Neil Richler found a DNA cousin in Scotland who was also interested in genealogy and together they were able to see how their families connected. His sister recently met the cousin for the first time when she was in Scotland.

But where DNA testing has proven vital is in cases of adoption or hidden identities, said Stanley Diamond, who has used it to reunite long-lost family members. In one heart-warming case, using DNA resources, he helped a Russian woman, who had been a hidden child during the Holocaust, find dozens of family members in Israel, whom she met during a family reunion there.

Diamond said he has made 25 delicate phone calls, telling people they have a half-brother or child they never knew.

Earl Lesk, secretary of the Jewish Genealogical Society of British Columbia, found through DNA that he was related to Baron Joseph Gunzburg, a Russian financier and philanthropist. Gunzburg had several children, but was a father to dozens more who were born out of wedlock. Lesk, whose family came to the Canadian prairies in the early 1900s, was able to trace his DNA back to the French descendants of Gunzburg (and learned he came from the illegitimate side of the family).

“Until DNA, you couldn’t prove you were a descendant,” he said.

But even with online records and DNA searches, it’s not uncommon for genealogists to reach a dead end, which they call a “brick wall,” when they seem to go no further in their research.

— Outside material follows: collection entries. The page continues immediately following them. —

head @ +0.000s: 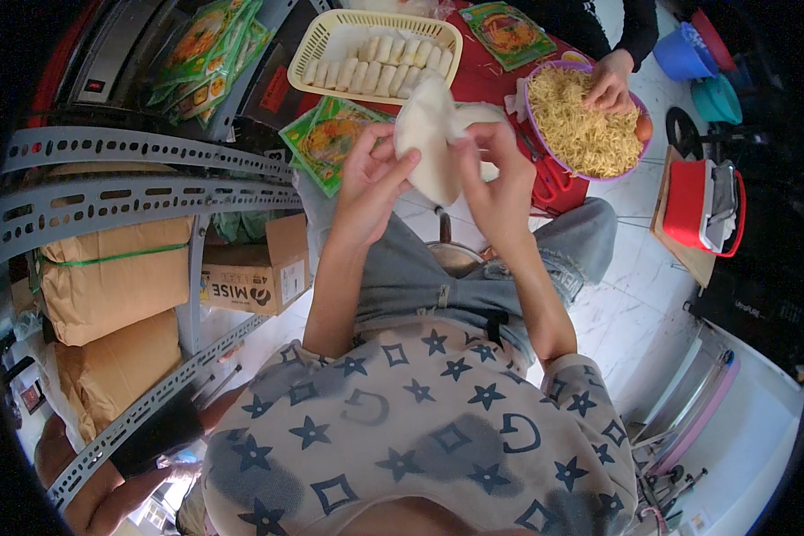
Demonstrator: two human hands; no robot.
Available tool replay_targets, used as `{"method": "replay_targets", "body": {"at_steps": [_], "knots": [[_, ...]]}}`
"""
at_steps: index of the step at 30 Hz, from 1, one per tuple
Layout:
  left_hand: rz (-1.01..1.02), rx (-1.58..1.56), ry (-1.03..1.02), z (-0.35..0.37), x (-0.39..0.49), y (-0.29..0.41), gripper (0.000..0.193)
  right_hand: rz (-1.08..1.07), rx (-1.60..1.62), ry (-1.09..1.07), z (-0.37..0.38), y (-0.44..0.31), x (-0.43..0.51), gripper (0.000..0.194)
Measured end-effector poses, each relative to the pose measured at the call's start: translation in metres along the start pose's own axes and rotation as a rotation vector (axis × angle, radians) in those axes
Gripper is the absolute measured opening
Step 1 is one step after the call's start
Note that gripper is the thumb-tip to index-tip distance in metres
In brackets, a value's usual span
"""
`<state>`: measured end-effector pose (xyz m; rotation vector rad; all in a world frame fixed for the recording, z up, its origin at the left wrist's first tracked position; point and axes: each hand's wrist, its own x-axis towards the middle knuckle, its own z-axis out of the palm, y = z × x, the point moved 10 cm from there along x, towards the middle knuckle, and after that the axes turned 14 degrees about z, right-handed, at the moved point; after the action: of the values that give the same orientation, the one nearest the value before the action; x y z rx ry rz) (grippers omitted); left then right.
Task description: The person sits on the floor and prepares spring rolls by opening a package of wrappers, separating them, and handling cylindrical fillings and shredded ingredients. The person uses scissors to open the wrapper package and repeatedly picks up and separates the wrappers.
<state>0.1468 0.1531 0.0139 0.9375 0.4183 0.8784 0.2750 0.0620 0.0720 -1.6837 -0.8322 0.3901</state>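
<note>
My left hand [375, 181] grips a stack of thin white spring roll wrappers [430, 151] by its lower left edge, thumb on top. On the right side, my right hand [499, 177] pinches the edge of a wrapper that is lifted or folded away from the stack; its fingertips are slightly blurred. More white wrappers lie partly hidden behind my right hand. Beyond my hands, a cream plastic basket [295, 63] holds rows of rolled spring rolls [382, 67]. A purple bowl [543, 151] of shredded yellowish filling [576, 134] stands at the right, with an egg at its rim.
Another person's hand [610, 84] reaches into the bowl. Red-handled scissors [553, 181] lie on the red table [573, 201]. Green printed packets [328, 137] lie left of my hands. A grey metal shelf [141, 194] with wrapped parcels stands left; a red cooler [690, 201] stands right.
</note>
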Motion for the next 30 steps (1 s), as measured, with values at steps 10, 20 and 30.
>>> {"method": "replay_targets", "body": {"at_steps": [10, 20, 30], "knots": [[-0.088, 0.104, 0.077, -0.028, -0.003, -0.012, 0.047, 0.252, -0.061, -0.019, -0.008, 0.065, 0.027, 0.02], [-0.026, 0.2, 0.364, -0.105, -0.022, -0.005, 0.074, 0.309, -0.098, 0.063, 0.008, 0.204, 0.062, 0.023], [0.039, 0.189, 0.427, -0.116, -0.028, -0.002, 0.074, 0.483, -0.803, 0.27, -0.022, 0.22, 0.05, 0.029]]}}
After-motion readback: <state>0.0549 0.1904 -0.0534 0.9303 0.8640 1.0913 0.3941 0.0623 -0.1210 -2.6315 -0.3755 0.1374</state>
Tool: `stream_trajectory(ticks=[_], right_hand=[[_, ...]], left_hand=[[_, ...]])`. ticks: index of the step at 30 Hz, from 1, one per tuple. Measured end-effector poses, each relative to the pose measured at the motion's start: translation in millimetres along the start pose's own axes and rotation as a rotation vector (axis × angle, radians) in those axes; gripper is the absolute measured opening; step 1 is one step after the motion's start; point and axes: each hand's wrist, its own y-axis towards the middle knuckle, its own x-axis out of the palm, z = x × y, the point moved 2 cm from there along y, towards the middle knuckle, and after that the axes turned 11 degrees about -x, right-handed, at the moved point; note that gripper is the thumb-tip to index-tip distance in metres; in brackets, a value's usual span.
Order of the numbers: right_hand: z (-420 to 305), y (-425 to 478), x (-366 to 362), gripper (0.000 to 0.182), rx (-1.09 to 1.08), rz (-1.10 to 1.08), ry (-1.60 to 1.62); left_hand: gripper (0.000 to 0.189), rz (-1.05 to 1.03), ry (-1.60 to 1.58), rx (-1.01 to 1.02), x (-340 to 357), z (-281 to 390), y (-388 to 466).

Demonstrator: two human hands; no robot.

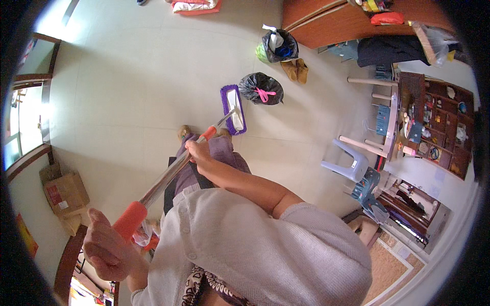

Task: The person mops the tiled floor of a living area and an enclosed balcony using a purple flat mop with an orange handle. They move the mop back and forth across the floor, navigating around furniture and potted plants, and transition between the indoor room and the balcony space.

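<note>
My left hand [109, 246] is wrapped around the orange foam grip [131, 218] at the top end of a flat mop. Lower down, my right hand [198, 152] grasps the shiny metal pole [164, 181], just above an orange collar [208, 132]. The pole slants away from me to the mop head [238, 121], which has a white plate and a purple fringed pad. That head lies on the pale tiled floor [126, 95], just ahead of my shoes. Beside it sits a tied black garbage bag [260, 86] with a pink tie.
Past the tied bag stand a black-lined bin [281, 48] and a pair of brown shoes [295, 71]. A lavender plastic stool [350, 162] and a wooden-legged table [390, 122] are to the right. Cardboard boxes [67, 193] rest by the left wall. Folded bedding [195, 6] lies far ahead.
</note>
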Motion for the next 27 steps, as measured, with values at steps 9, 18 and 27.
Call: stream_trajectory(ticks=[9,18,27], right_hand=[[-41.5,31.3,0.5,0.013,-0.140,0.154,0.586],[-41.3,116.4,-98.6,0.013,-0.123,0.487,0.547],[-67.0,188.6,-139.0,0.009,0.150,0.224,0.674]], left_hand=[[0.033,-0.341,0.012,-0.085,3.0,-35.4,46.2],[0.016,-0.565,-0.111,-0.190,90.8,-104.0,59.4],[0.019,-0.731,-0.002,-0.228,151.7,-133.8,84.3]])
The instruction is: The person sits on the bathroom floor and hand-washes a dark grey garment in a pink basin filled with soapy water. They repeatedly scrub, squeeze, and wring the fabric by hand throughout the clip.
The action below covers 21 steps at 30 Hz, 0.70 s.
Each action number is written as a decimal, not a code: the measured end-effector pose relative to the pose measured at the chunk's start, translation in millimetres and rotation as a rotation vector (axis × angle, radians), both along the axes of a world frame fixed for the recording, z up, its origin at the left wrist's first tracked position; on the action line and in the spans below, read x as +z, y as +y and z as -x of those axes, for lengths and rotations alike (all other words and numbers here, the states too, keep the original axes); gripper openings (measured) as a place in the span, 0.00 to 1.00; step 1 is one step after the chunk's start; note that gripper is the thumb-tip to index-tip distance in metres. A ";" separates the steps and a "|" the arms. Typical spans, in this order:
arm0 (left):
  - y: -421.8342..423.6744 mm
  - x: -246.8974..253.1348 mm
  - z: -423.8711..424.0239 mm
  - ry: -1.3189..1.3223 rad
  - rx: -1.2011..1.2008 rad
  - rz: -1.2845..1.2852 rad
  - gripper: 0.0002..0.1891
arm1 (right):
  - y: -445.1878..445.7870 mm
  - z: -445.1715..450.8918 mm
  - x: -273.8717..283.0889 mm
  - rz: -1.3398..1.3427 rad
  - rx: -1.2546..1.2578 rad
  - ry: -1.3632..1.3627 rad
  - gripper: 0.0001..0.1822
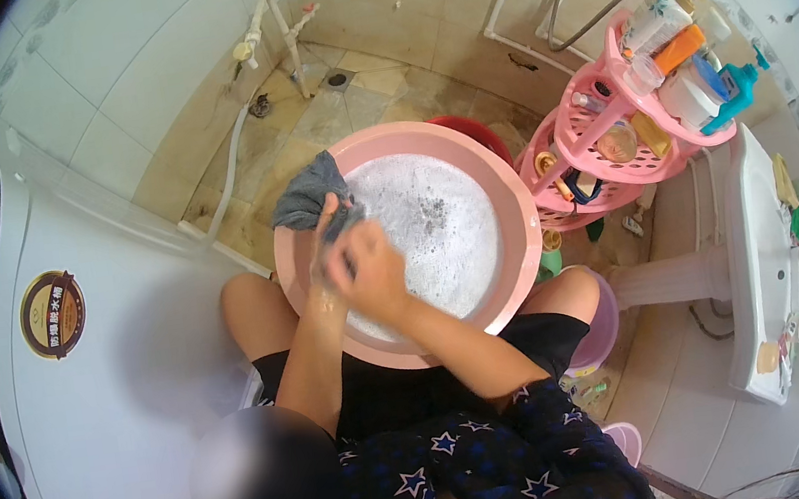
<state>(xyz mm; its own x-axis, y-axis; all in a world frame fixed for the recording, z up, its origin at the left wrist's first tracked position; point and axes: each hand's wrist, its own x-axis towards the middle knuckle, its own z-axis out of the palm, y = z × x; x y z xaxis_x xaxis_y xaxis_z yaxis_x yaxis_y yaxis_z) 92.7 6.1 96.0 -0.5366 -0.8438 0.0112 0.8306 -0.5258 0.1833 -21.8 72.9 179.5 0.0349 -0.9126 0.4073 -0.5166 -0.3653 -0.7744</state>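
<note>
A wet grey cloth (307,192) hangs over the left rim of a large pink plastic basin (519,264). My left hand (322,248) has hold of the cloth at that rim, thumb pointing up. Blurred by motion, my right hand (370,265) is closed in a fist against the left one, with a dark bit of the cloth showing between its fingers. White suds (437,244) with a greyish patch of bubbles fill the basin, which sits between my knees.
On the left stands a white washing machine (128,376). A pink tiered rack (581,135) with bottles and jars is at the right, beside a white pedestal sink (757,263). Behind the basin are a red basin (479,134), a grey hose (230,169) and a floor drain (338,80). A purple bucket (599,329) is by my right knee.
</note>
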 end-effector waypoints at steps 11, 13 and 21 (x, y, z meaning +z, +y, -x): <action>2.0 28.4 -4.0 -0.228 0.118 -0.104 0.15 | 22.9 -0.8 -7.1 0.048 0.102 0.093 0.12; 5.2 15.4 11.8 -0.344 0.132 -0.154 0.15 | 7.4 5.0 -27.2 0.200 0.020 0.173 0.10; 13.5 71.4 45.3 -0.579 0.357 -0.364 0.17 | -81.6 56.7 -48.2 -0.607 -0.062 -0.854 0.18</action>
<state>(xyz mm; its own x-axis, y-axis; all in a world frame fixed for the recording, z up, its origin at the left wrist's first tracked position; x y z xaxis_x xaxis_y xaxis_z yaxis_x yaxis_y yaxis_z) 47.4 19.5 167.5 -0.0669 -0.8636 -0.4997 0.7854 -0.3544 0.5074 -78.5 -8.7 131.3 -0.1024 -0.9623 -0.2521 0.2828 0.2148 -0.9348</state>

But Lesk said that sometimes it’s simply a matter of being patient.

“The brick walls come down as technology improves. Tens of thousands of new records appear and are available every month.”

People are also continually posting their own family trees online, and sometimes a common ancestor will pop up, he said.

But sometimes luck and coincidence seem to play a part, as well.  Richler was able to trace his ancestry back to a rabbi who lived in Ukraine in 1759, and rabbinic families were often well-documented, he said.

A cousin in Israel, who was also interested in genealogy, discovered the rabbi, Yehudah Edel, had written a commentary on the hagaddah. The family had it printed and published and they all used it at their seders, Richler said. “It was a real, tangible piece of history.”